TASK INSTRUCTIONS: Every line holding the string "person" should be copied from the listing.

GIVEN RECORDS:

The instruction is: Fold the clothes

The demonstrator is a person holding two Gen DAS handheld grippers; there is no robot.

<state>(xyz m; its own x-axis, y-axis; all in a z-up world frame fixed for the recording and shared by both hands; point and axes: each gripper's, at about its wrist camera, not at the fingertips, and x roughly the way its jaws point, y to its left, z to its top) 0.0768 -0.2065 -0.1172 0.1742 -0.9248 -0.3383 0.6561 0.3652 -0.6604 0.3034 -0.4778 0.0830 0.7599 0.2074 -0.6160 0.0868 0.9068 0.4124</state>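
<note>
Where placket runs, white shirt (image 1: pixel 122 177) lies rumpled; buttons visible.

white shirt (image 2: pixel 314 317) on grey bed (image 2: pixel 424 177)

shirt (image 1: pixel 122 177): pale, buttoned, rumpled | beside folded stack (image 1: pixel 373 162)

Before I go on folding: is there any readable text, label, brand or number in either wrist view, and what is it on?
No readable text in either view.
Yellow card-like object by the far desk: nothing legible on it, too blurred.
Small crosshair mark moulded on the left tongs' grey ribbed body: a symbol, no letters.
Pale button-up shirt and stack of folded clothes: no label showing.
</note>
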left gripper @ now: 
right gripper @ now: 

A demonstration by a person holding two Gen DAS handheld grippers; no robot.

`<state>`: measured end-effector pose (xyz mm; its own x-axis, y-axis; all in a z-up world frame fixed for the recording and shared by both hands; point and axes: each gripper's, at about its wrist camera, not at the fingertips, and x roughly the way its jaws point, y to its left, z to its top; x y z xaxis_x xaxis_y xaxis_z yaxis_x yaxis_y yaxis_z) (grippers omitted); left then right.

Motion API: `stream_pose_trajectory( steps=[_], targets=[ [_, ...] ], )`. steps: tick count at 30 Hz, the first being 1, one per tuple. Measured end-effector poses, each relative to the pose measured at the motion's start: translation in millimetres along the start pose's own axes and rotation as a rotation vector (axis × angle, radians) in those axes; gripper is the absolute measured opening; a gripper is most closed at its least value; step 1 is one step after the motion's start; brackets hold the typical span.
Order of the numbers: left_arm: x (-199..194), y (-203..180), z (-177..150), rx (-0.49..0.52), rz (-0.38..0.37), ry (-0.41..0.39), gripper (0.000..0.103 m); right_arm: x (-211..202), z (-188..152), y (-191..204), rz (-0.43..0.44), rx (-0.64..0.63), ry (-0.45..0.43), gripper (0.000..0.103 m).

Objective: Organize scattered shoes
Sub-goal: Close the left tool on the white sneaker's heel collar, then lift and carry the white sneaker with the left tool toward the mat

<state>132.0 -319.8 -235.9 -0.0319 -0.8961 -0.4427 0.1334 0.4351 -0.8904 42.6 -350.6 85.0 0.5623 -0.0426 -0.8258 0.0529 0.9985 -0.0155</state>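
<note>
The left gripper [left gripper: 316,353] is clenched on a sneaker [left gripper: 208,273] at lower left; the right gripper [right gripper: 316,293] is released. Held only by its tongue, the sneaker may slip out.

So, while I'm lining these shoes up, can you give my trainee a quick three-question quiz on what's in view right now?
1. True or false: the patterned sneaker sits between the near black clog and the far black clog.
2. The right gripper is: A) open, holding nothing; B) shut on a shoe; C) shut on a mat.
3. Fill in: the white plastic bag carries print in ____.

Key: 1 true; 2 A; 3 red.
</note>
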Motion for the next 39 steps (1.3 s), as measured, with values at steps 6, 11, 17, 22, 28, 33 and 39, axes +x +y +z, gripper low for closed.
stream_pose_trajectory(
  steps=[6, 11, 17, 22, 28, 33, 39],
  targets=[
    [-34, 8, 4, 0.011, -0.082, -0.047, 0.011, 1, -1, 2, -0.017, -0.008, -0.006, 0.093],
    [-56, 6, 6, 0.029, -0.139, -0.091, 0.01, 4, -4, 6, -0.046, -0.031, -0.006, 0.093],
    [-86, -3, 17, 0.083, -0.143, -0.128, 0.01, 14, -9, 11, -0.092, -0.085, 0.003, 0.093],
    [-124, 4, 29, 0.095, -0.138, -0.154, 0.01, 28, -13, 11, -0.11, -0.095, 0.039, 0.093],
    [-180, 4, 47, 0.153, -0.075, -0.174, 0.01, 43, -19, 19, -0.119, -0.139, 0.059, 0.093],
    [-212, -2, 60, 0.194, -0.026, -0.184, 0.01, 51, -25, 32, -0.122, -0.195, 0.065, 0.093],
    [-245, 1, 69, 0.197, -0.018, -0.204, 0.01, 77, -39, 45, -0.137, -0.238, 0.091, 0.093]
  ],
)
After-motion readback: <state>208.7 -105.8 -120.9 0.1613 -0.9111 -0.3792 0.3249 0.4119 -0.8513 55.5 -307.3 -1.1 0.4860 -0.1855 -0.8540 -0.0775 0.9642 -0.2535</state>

SOLVED PROBLEM:
The demonstrator is a person holding two Gen DAS handheld grippers; there is no robot.
A demonstration by a person holding two Gen DAS handheld grippers; no robot.

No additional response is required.